| PROBLEM TO WORK ON |
Everything in the listing below should be repeated verbatim, apart from the pictures.

# # #

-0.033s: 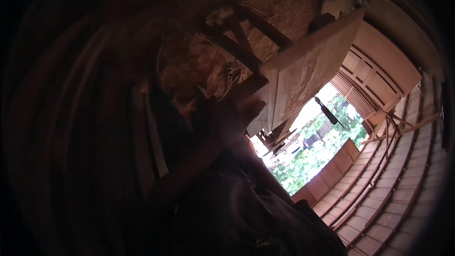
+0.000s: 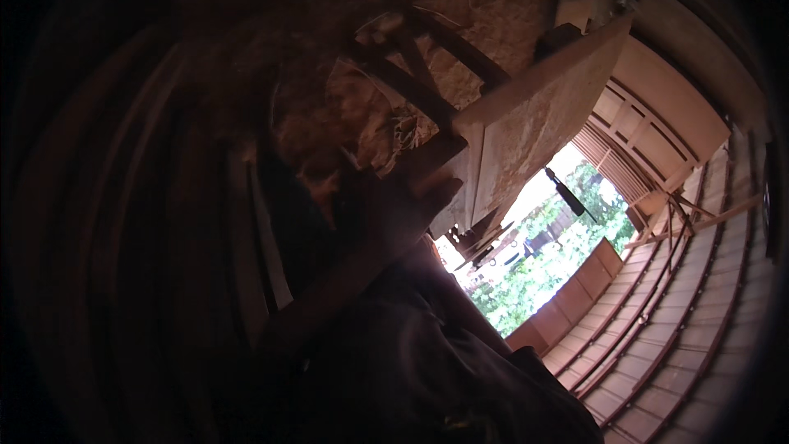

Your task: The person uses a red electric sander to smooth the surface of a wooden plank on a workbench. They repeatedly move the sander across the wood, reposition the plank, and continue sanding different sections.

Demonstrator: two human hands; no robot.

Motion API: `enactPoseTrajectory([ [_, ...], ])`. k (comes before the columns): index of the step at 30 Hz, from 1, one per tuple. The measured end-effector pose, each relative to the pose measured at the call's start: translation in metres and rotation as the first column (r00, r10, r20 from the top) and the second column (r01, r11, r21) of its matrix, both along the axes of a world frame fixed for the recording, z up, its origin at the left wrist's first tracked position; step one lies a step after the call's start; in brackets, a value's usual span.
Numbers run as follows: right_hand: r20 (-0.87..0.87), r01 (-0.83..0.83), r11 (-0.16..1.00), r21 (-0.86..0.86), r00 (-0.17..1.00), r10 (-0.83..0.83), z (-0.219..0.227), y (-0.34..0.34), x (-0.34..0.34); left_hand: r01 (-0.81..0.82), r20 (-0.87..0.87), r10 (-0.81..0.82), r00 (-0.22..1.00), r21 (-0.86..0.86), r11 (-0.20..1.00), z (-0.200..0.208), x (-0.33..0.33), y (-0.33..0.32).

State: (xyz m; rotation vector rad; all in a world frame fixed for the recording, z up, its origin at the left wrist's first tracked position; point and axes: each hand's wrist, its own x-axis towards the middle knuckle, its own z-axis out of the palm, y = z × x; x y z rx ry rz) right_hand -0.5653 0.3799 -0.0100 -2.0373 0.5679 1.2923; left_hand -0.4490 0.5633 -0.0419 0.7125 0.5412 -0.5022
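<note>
Deep shadow covers most of the tilted view. A dark hand (image 2: 415,205), seemingly my left, is at the middle, beside the end of a dark piece of wood (image 2: 423,158). Only a fingertip stands out against the light, so whether the fingers close round the wood is hidden. Just right of the hand, a flat, worn board-like tabletop (image 2: 534,119) slants across, carried on dark wooden legs (image 2: 407,86). Dark clothing (image 2: 460,362) of my own fills the lower middle. My right hand does not show.
Beyond the tabletop lies a heap of wood shavings (image 2: 493,0). Long planks (image 2: 246,238) line the dark left side. At right are panelled wooden frames (image 2: 645,127), corrugated sheeting (image 2: 657,345) with bars, and a bright opening onto greenery (image 2: 534,271). A dark object (image 2: 565,194) shows against that opening.
The fingertip by the wood has shifted very slightly downward. The tabletop, planks and opening look nearly the same.
</note>
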Motion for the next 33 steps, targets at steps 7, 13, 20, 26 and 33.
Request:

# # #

| OUTPUT |
-0.033s: 
+0.000s: 

Your task: The person uses a red electric sander to smooth the surface of a wooden plank on a workbench. They repeatedly move the sander across the wood, reposition the plank, and continue sanding different sections.

Demonstrator: two human hands; no robot.

Motion API: `enactPoseTrajectory([ [_, ...], ])`. k (comes before the columns): index of the step at 30 Hz, from 1, one per tuple. The measured end-effector pose, each relative to the pose measured at the call's start: translation in metres and rotation as the first column (r00, r10, r20 from the top) and the second column (r01, r11, r21) of its matrix, both along the axes of a world frame fixed for the recording, z up, its origin at the left wrist's first tracked position; step one lies a step after the call's start; in brackets, a value's usual span.
Numbers run as follows: right_hand: r20 (-0.87..0.87), r01 (-0.83..0.83), r11 (-0.16..1.00), r21 (-0.86..0.86), r00 (-0.17..1.00), r10 (-0.83..0.83), z (-0.219..0.227), y (-0.34..0.34), x (-0.34..0.34); left_hand: r01 (-0.81..0.82), r20 (-0.87..0.87), r10 (-0.81..0.82), r00 (-0.22..1.00), r21 (-0.86..0.86), r11 (-0.20..1.00), z (-0.200..0.208), x (-0.33..0.33), y (-0.33..0.32).

State: (xyz m; rotation vector rad; all in a world frame fixed for the recording, z up, its origin at the left wrist's first tracked position; point and axes: each hand's wrist, its own x-axis towards the middle knuckle, its own z-axis out of the palm, y = z × x; x y z rx ry rz) right_hand -0.5653 0.3799 -0.0100 -2.0373 0.5679 1.2923; left_hand -0.4490 0.5633 -0.0419 0.7125 0.5412 -0.5022
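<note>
Deep shadow covers most of the tilted view. A dark hand (image 2: 415,205), seemingly my left, is at the middle, beside the end of a dark piece of wood (image 2: 423,158). Only a fingertip stands out against the light, so whether the fingers close round the wood is hidden. Just right of the hand, a flat, worn board-like tabletop (image 2: 534,119) slants across, carried on dark wooden legs (image 2: 407,86). Dark clothing (image 2: 460,362) of my own fills the lower middle. My right hand does not show.
Beyond the tabletop lies a heap of wood shavings (image 2: 493,0). Long planks (image 2: 246,238) line the dark left side. At right are panelled wooden frames (image 2: 645,127), corrugated sheeting (image 2: 657,345) with bars, and a bright opening onto greenery (image 2: 534,271). A dark object (image 2: 565,194) shows against that opening.
The fingertip by the wood has shifted very slightly downward. The tabletop, planks and opening look nearly the same.
</note>
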Motion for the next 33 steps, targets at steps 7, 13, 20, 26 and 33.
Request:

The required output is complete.